<<<<
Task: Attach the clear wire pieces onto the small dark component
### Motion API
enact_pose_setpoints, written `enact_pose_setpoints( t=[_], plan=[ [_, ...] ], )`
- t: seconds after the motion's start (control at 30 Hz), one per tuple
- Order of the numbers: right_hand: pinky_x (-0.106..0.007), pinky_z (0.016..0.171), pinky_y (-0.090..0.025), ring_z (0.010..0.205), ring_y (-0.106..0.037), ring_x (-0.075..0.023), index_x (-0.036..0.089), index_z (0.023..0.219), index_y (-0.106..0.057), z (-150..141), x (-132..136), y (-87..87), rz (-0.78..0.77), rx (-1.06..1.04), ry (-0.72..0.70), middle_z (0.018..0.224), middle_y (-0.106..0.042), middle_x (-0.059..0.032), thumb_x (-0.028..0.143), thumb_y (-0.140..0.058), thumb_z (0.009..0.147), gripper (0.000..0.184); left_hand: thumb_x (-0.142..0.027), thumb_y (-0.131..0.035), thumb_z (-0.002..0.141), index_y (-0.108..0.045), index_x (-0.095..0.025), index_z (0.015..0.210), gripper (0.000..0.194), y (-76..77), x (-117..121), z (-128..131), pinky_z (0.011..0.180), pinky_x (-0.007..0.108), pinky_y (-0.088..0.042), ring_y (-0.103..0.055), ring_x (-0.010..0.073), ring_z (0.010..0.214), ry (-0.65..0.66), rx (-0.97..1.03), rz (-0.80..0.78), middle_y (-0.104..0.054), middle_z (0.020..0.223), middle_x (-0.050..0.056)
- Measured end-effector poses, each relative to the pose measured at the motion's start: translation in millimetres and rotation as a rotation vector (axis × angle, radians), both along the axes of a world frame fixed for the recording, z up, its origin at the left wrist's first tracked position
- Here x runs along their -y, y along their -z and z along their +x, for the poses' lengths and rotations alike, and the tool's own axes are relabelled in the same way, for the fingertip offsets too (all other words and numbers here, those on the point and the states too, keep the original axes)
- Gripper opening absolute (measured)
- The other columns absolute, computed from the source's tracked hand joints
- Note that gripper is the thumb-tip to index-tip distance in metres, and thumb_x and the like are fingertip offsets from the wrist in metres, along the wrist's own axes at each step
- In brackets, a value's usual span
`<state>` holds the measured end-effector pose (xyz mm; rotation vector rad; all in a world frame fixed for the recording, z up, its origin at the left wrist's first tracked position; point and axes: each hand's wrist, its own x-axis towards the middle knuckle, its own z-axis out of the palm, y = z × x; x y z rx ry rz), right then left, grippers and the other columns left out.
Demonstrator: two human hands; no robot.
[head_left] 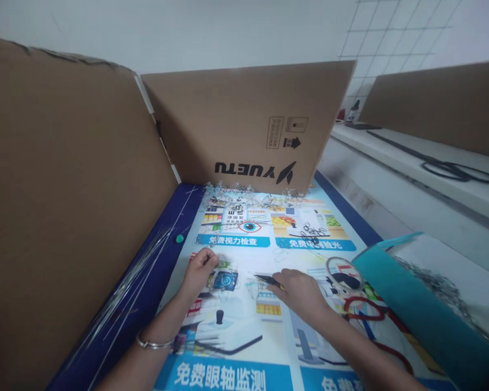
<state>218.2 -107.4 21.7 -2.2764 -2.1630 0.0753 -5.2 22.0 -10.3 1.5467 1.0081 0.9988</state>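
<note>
My left hand (200,270) is closed in a pinch over the printed sheet. A thin bent wire piece (227,296), faint against the print, hangs by its fingertips; its exact shape is hard to make out. To the right, my right hand (300,292) is wrapped round small pointed pliers (265,279), whose dark tip points left towards the left hand. Its palm hides most of the handles. Tip and wire piece are apart. A bundle of straight silvery wires (136,271) lies on the blue border left of my left hand.
Cardboard panels (244,119) wall the back and left. Bent wire pieces (248,194) are heaped along the back, with black ones (314,234) nearer. At right are a clear ring (344,273), a red cord (364,308) and a teal box (415,304) of wire pieces.
</note>
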Motion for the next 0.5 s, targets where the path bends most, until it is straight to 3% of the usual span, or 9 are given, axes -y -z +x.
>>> enact_pose_setpoints(
  t=[0.3, 0.5],
  plan=[
    [-0.029, 0.062, -0.024, 0.072, -0.045, -0.0162, 0.019, 0.086, -0.059, 1.5, 2.8, 8.5, 0.438, 0.169, -0.130, 0.074, -0.057, -0.0047, 0.026, -0.042, 0.087, 0.018, -0.029, -0.053, 0.076, -0.046, -0.017, 0.066, 0.017, 0.1, 2.6, 3.1, 0.054, 0.019, -0.034, -0.043, 0.0093, 0.055, -0.045, -0.013, 0.061, -0.045, 0.059, -0.005],
    [-0.026, 0.062, -0.024, 0.069, -0.046, -0.0141, 0.020, 0.078, -0.060, 2.5, 1.0, 8.6, 0.469, 0.094, -0.100, 0.068, -0.056, -0.0018, 0.032, -0.047, 0.085, 0.019, -0.029, -0.054, 0.075, -0.048, -0.017, 0.066, 0.016, -1.1, 3.0, 3.6, 0.053, 0.019, -0.033, -0.043, 0.0091, 0.055, -0.060, 0.025, 0.055, -0.046, 0.059, -0.004]
  ],
)
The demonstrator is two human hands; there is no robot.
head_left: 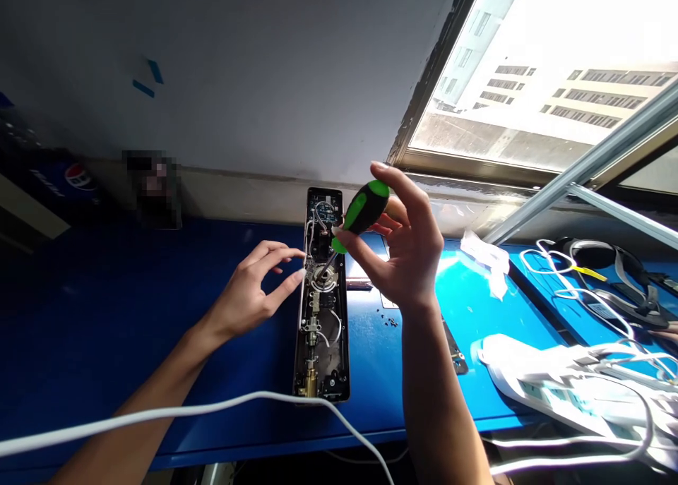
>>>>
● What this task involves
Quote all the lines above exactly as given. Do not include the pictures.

● Reply to the task
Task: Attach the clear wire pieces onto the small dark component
### Motion API
enact_pose_setpoints, written `enact_pose_setpoints( t=[_], plan=[ [_, ...] ], )`
- t: seconds after the motion's start (control at 30 Hz), one per tuple
- Order of the numbers: right_hand: pinky_x (-0.106..0.007), pinky_z (0.016..0.171), pinky_y (-0.090..0.025), ring_z (0.010..0.205), ring_y (-0.106..0.037), ring_x (-0.075..0.023), index_x (-0.036..0.089), index_z (0.023..0.219), index_y (-0.106..0.057), z (-150..141), x (-132..136), y (-87..87), rz (-0.78..0.77), rx (-1.06..1.04), ry (-0.72..0.70), middle_z (0.018..0.224), middle_y (-0.106..0.042), middle_x (-0.059..0.032), thumb_x (-0.028..0.143), thumb_y (-0.140..0.058), thumb_z (0.009..0.147), gripper (0.000..0.184); left_hand: thumb_x (-0.142..0.027), thumb_y (-0.131..0.035), thumb_z (-0.002..0.141), index_y (-0.108..0.045), index_x (-0.095..0.025), index_z (0.015..0.210), gripper (0.000..0.194), y (-76..77), x (-117..121), z (-128..131), pinky_z (0.011..0.180), pinky_x (-0.007..0.108), pinky_y (-0.088..0.042), ring_y (-0.103..0.055), ring_x (-0.010..0.073), ring_z (0.010..0.214), ry (-0.65..0.66), rx (-0.97..1.03), rz (-0.80..0.78), middle_y (-0.104..0.054), middle_z (0.020..0.223), middle_x (-0.050..0.056)
- Measured end-effector poses, each relative to the pose measured at the motion's start: translation in millimetres and rotation as a rotation vector (axis × angle, radians), both along the axes of a world frame fixed for the recording, z up, its origin at the left wrist's first tracked position
- Here x runs along their -y, y along their -z and z along their +x, for the poses' lengths and rotations alike, and the tool's own axes are relabelled in the same way, for the fingertip offsets too (all other words and numbers here, those on the point and the states too, keep the original axes)
- Gripper opening absolute (measured)
- The other columns absolute, computed from the source's tracked hand joints
- Note that gripper is the thumb-tip to index-tip distance in metres, and thumb_x and the like are fingertip offsets from the wrist in metres, along the wrist's own axes at each step
- In brackets, a value's usual span
`<state>` holds the measured end-effector pose (xyz mm; rotation vector rad; all in a world frame fixed for the recording, z up, its origin at the left wrist's first tracked position; point and axes: each hand's wrist, its own x-axis towards the middle knuckle, its own z-axis out of the palm, y = z × x; x y z rx ry rz), right then left, grippers and the other columns left out.
Demonstrator: two human hands; no robot.
[head_left] 
<state>218.2 -107.4 21.7 -2.2764 -2.1630 0.0753 -5.2 22.0 -10.3 1.5467 1.0081 0.9988</state>
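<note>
My left hand (200,270) is closed in a pinch over the printed sheet. A thin bent wire piece (227,296), faint against the print, hangs by its fingertips; its exact shape is hard to make out. To the right, my right hand (300,292) is wrapped round small pointed pliers (265,279), whose dark tip points left towards the left hand. Its palm hides most of the handles. Tip and wire piece are apart. A bundle of straight silvery wires (136,271) lies on the blue border left of my left hand.
Cardboard panels (244,119) wall the back and left. Bent wire pieces (248,194) are heaped along the back, with black ones (314,234) nearer. At right are a clear ring (344,273), a red cord (364,308) and a teal box (415,304) of wire pieces.
</note>
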Motion for the next 0.5 s, targets where the path bends most, until it is straight to 3% of the usual span, or 9 are given, axes -y -z +x.
>>> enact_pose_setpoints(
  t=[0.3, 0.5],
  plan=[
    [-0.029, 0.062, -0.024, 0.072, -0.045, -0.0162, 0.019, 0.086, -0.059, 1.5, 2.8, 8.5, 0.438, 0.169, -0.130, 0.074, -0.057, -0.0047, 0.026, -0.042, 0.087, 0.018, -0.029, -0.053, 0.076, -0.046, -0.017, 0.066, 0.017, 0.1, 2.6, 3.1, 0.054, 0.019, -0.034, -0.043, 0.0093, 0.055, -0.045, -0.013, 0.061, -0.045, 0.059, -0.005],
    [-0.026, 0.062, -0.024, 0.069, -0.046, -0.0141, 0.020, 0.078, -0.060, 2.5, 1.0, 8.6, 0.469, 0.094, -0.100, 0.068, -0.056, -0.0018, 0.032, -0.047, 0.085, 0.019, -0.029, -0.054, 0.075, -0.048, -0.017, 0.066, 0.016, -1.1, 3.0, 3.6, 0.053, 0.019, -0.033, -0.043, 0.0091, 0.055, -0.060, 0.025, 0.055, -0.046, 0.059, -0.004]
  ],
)
The demonstrator is two human hands; there is no robot.
head_left: 

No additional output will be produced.